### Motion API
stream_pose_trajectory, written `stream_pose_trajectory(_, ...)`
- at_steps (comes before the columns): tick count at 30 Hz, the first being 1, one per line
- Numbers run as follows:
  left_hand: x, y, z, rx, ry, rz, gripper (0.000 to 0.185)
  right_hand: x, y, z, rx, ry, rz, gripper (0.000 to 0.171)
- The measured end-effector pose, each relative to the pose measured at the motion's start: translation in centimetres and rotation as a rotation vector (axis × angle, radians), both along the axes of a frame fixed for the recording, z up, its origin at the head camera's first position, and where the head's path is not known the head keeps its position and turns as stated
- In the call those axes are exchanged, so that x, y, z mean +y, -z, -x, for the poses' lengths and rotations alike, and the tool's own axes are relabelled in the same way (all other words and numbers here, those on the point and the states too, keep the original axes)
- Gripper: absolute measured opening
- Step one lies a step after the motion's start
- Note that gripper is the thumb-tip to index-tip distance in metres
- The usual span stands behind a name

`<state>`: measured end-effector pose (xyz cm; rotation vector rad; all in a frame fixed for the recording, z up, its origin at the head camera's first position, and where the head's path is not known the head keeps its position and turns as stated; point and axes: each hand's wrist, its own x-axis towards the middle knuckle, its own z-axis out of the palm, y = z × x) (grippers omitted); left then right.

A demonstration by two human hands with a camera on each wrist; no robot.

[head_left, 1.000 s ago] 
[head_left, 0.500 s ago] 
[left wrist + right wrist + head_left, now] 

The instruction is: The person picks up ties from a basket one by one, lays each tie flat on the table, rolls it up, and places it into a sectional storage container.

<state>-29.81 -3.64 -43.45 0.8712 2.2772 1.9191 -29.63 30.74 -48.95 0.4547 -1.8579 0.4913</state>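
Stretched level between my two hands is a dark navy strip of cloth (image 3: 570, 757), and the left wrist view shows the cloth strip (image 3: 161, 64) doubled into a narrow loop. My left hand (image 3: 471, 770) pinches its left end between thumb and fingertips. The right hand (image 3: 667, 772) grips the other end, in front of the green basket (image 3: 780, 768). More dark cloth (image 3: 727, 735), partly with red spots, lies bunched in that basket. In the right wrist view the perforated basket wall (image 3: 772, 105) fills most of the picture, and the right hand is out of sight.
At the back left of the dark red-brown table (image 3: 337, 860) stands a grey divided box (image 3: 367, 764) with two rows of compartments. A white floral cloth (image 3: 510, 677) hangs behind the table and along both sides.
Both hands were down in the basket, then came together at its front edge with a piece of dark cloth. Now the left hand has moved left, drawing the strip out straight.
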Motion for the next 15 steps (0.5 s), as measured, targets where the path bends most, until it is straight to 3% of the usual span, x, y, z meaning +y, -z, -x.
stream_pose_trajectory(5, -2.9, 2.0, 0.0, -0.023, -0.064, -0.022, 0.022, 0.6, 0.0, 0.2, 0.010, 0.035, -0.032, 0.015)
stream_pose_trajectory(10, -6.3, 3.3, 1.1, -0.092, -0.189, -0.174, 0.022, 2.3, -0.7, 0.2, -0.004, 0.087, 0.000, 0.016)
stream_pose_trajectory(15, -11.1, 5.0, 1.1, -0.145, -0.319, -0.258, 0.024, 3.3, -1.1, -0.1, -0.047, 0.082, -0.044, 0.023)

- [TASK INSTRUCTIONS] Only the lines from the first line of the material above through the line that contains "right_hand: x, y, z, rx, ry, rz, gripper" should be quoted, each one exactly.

- [RESPONSE BOX]
### Motion API
stream_pose_trajectory, written `stream_pose_trajectory(_, ...)`
- at_steps (comes before the columns): tick count at 30 Hz, the first being 1, one per line
- Numbers run as follows:
  left_hand: x, y, z, rx, ry, rz, gripper (0.000 to 0.185)
  right_hand: x, y, z, rx, ry, rz, gripper (0.000 to 0.171)

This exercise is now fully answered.